▶ Exercise brief
Repeat every record below exactly, leaving out the pictures.

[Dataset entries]
BEGIN
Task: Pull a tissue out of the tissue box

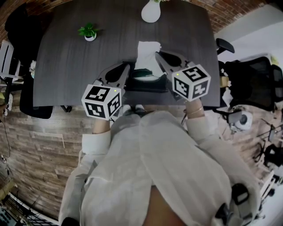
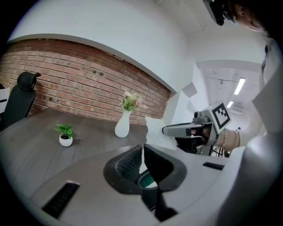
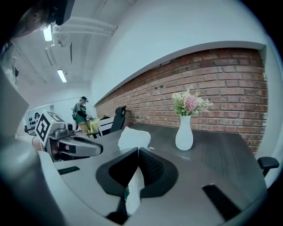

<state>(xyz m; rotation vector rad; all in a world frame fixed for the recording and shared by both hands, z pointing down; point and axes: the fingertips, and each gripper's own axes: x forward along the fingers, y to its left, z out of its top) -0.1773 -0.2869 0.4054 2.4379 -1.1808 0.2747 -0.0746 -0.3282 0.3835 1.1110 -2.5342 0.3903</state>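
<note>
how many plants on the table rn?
2. A small potted plant sits toward the far left of the table. A white vase of flowers stands at the far edge, near the middle. No others appear hidden.

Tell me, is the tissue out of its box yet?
Partly: the tissue stands up from the tissue box, its lower end at the slot, pinched by the right tool.

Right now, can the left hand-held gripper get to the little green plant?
Probably yes: bare table lies between the left hand-held gripper and the plant, though it seems clamped on the tissue box and must let go.
</note>
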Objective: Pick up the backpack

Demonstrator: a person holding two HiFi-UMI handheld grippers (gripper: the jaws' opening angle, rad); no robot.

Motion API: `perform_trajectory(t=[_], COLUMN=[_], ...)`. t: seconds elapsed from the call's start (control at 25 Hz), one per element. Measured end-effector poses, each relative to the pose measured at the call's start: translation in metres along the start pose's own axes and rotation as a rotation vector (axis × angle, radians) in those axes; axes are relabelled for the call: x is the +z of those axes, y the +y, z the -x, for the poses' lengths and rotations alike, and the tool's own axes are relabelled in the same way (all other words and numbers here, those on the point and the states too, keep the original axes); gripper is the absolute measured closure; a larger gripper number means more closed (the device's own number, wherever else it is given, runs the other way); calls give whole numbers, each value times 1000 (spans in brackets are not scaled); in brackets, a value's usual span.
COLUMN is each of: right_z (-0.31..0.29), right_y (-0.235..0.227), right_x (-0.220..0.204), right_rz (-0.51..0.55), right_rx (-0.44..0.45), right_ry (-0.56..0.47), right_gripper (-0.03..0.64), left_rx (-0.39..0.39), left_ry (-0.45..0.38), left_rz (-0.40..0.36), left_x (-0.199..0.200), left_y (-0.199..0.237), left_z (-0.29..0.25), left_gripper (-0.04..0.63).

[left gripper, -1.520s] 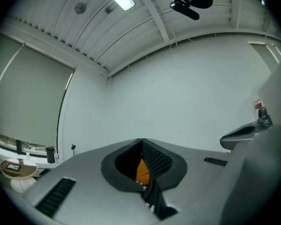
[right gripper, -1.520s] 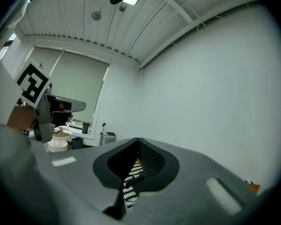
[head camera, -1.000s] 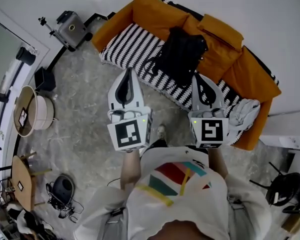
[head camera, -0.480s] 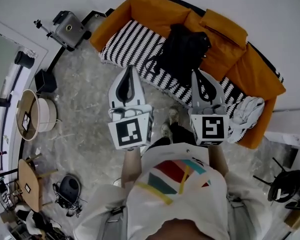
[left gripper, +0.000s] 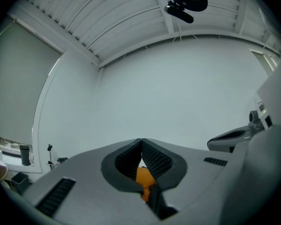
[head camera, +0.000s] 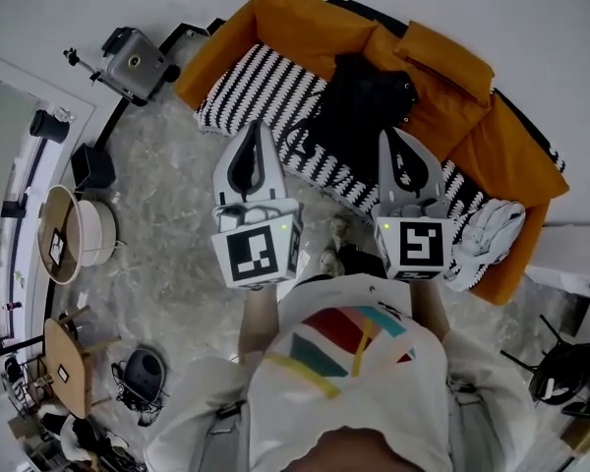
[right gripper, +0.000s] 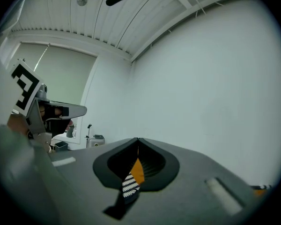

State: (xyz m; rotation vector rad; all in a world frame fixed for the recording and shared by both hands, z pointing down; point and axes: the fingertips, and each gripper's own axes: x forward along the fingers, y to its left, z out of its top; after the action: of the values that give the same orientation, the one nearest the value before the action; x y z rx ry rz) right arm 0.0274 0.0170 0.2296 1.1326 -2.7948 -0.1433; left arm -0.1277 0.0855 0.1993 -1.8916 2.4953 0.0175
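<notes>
The black backpack (head camera: pixel 361 104) leans against the back cushions of an orange sofa (head camera: pixel 492 146), on a black-and-white striped blanket (head camera: pixel 261 82). In the head view my left gripper (head camera: pixel 258 125) is held level in front of the sofa, left of the backpack and short of it. My right gripper (head camera: pixel 392 133) points at the seat edge just below the backpack's right side. Both have their jaws together with nothing held. In the left gripper view the left gripper (left gripper: pixel 141 140) shows only a sliver of orange behind its closed tips. The right gripper (right gripper: pixel 138 139) shows orange and stripes.
A white bundle of cloth (head camera: pixel 486 232) lies on the sofa's right end. A grey device on a stand (head camera: pixel 135 61) sits left of the sofa. A round basket (head camera: pixel 71 234), a wooden stool (head camera: pixel 63 367) and a black object with cables (head camera: pixel 143 374) stand at left. A black chair (head camera: pixel 560 374) is at right.
The person has stepped toward the sofa, one foot now ahead. Both grippers have come closer to the sofa and backpack, still shut.
</notes>
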Motion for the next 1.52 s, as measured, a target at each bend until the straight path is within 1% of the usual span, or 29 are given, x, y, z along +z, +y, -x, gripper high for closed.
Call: perform_trajectory(t=[0.2, 0.36, 0.6, 0.72, 0.88, 1.0, 1.2, 1.44, 1.52], right_z=[-25, -38, -49, -56, -64, -69, -67, -68, -68], right_y=[-35, -65, -101, -114, -125, -130, -129, -129, -134], right_x=[1, -3, -13, -13, -14, -13, -9, -5, -5], right_rz=[-16, -36, -54, -61, -71, -70, -82, -75, -75], right_rx=[-40, -82, -136, -180, -263, -333, -449, -537, -562], right_ry=[-16, -16, -3, -1, 8, 19, 25, 17, 15], right_gripper=[612, 612, 612, 612, 612, 612, 612, 612, 612], left_rx=[-33, -75, -121, -154, -220, -287, -396, -465, -487], left_ry=[-18, -74, -68, -65, -71, -69, -72, -88, -93], left_rz=[11, -3, -4, -1, 12, 11, 0, -3, -14], left_x=[5, 12, 8, 10, 9, 11, 17, 21, 21], left_y=[-12, -29, -50, -55, -56, -59, -63, -61, -64], left_z=[-44, -80, -121, -138, -164, -184, -202, -223, -231], left_gripper=[580, 580, 580, 580, 580, 580, 580, 580, 580])
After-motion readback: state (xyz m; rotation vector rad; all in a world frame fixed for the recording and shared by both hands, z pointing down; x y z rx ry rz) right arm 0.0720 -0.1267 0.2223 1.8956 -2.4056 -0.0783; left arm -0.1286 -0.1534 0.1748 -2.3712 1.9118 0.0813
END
▶ Result below
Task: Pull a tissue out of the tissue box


<state>(xyz m; rotation vector rad; all in a world frame fixed for the recording and shared by both hands, z pointing down; point and axes: the fingertips, and each gripper's own axes: x forward along the fingers, y to its left, z out of its top) -0.1773 -0.2869 0.4054 2.4379 -1.1808 0.2747 -0.0746 -0.3282 0.3835 1.1110 -2.5342 0.3903</state>
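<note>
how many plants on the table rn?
2. A small potted plant sits toward the far left of the table. A white vase of flowers stands at the far edge, near the middle. No others appear hidden.

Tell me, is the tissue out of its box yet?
Partly: the tissue stands up from the tissue box, its lower end at the slot, pinched by the right tool.

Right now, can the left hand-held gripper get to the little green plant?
Probably yes: bare table lies between the left hand-held gripper and the plant, though it seems clamped on the tissue box and must let go.
</note>
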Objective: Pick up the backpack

Demonstrator: a person holding two HiFi-UMI handheld grippers (gripper: the jaws' opening angle, rad); no robot.

Motion API: `perform_trajectory(t=[_], COLUMN=[_], ...)`. t: seconds elapsed from the call's start (control at 25 Hz), one per element. Measured end-effector poses, each relative to the pose measured at the call's start: translation in metres along the start pose's own axes and rotation as a rotation vector (axis × angle, radians) in those axes; axes are relabelled for the call: x is the +z of those axes, y the +y, z the -x, for the poses' lengths and rotations alike, and the tool's own axes are relabelled in the same way (all other words and numbers here, those on the point and the states too, keep the original axes); gripper is the absolute measured closure; a larger gripper number means more closed (the device's own number, wherever else it is given, runs the other way); calls give whole numbers, each value times 1000 (spans in brackets are not scaled); in brackets, a value's usual span.
COLUMN is each of: right_z (-0.31..0.29), right_y (-0.235..0.227), right_x (-0.220..0.204), right_rz (-0.51..0.55), right_rx (-0.44..0.45), right_ry (-0.56..0.47), right_gripper (-0.03..0.64), left_rx (-0.39..0.39), left_ry (-0.45..0.38), left_rz (-0.40..0.36), left_x (-0.199..0.200), left_y (-0.199..0.237), left_z (-0.29..0.25), left_gripper (-0.04..0.63).

[left gripper, -1.520s] 
[right gripper, -1.520s] 
[head camera, -1.000s] 
[head camera, -0.480s] 
[left gripper, +0.000s] 
[head camera, +0.000s] 
[right gripper, +0.000s] 

State: (xyz m; rotation vector rad; all in a world frame fixed for the recording and shared by both hands, z pointing down; point and axes: the fingertips, and each gripper's own axes: x forward along the fingers, y to its left, z out of its top; after the action: of the values that give the same orientation, the one nearest the value before the action; x y z rx ry rz) right arm 0.0274 0.0170 0.2296 1.1326 -2.7948 -0.1433; left arm -0.1277 0.0855 0.1993 -1.8916 2.4953 0.0175
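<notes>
The black backpack (head camera: pixel 361 104) leans against the back cushions of an orange sofa (head camera: pixel 492 146), on a black-and-white striped blanket (head camera: pixel 261 82). In the head view my left gripper (head camera: pixel 258 125) is held level in front of the sofa, left of the backpack and short of it. My right gripper (head camera: pixel 392 133) points at the seat edge just below the backpack's right side. Both have their jaws together with nothing held. In the left gripper view the left gripper (left gripper: pixel 141 140) shows only a sliver of orange behind its closed tips. The right gripper (right gripper: pixel 138 139) shows orange and stripes.
A white bundle of cloth (head camera: pixel 486 232) lies on the sofa's right end. A grey device on a stand (head camera: pixel 135 61) sits left of the sofa. A round basket (head camera: pixel 71 234), a wooden stool (head camera: pixel 63 367) and a black object with cables (head camera: pixel 143 374) stand at left. A black chair (head camera: pixel 560 374) is at right.
The person has stepped toward the sofa, one foot now ahead. Both grippers have come closer to the sofa and backpack, still shut.
</notes>
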Motion for the next 1.52 s, as measured, a target at each bend until the straight path is within 1% of the usual span, or 29 are given, x, y, z along +z, +y, -x, gripper high for closed.
Call: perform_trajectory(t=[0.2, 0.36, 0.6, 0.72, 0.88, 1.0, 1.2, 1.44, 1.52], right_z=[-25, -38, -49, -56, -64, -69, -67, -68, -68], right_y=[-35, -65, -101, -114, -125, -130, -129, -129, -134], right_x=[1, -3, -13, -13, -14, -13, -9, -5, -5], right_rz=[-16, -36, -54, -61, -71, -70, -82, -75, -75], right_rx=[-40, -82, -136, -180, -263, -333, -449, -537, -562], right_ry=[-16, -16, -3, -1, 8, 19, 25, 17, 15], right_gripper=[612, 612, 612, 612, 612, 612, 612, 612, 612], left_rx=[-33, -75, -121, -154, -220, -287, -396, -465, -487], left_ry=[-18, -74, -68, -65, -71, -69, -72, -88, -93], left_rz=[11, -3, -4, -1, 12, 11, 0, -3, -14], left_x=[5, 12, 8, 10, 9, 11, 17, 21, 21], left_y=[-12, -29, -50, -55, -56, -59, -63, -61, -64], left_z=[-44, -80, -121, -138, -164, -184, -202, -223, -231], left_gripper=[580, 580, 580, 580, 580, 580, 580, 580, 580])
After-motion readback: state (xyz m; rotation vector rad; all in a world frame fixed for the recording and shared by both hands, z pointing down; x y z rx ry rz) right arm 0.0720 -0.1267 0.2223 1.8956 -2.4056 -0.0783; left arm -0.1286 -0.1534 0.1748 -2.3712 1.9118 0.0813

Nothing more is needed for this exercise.